Task item ::
In the material below, find each line with the word "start" and copy it.

Dataset excerpt ::
=-=-=-=-=
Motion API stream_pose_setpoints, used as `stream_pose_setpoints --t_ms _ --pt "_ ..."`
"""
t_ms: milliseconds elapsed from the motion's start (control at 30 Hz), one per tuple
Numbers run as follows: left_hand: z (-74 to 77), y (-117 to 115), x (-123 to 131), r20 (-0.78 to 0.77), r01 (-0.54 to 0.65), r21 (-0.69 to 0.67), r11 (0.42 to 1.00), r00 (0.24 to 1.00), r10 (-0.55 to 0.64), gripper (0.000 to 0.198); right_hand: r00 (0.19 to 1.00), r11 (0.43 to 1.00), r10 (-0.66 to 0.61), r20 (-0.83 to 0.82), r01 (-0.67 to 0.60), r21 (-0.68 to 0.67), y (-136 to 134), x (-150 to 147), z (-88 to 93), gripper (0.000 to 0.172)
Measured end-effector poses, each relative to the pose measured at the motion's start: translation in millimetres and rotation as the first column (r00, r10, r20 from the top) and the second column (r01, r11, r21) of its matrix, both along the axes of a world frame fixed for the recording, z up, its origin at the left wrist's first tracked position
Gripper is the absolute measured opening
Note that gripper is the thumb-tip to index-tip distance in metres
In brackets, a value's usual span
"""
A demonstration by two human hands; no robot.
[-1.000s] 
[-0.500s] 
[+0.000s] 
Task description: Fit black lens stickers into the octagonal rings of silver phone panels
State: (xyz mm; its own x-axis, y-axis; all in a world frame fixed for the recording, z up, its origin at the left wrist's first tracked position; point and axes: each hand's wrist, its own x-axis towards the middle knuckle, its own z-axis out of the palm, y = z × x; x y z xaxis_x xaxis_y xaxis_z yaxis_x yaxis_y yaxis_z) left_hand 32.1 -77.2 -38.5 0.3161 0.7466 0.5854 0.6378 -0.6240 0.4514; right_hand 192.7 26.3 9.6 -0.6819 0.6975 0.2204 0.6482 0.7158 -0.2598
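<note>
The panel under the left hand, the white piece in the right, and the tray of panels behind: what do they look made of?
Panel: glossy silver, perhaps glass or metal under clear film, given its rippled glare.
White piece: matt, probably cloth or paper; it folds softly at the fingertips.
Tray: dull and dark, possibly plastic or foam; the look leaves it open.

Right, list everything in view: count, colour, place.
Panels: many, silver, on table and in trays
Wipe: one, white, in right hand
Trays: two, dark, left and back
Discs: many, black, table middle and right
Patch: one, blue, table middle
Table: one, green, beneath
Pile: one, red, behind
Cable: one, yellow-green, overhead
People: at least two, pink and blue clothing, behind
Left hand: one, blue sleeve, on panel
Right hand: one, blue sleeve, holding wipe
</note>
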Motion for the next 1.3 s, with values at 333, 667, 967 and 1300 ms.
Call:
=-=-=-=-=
Result for this exercise ::
t_ms: milliseconds elapsed from the motion's start (control at 30 Hz), one per tuple
Measured end-effector poses, each relative to the pose measured at the motion's start: translation in millimetres and rotation as the first column (r00, r10, r20 from the top) and the second column (r01, r11, r21) of its matrix, both along the axes of a world frame fixed for the recording, z up, its origin at the left wrist's first tracked position

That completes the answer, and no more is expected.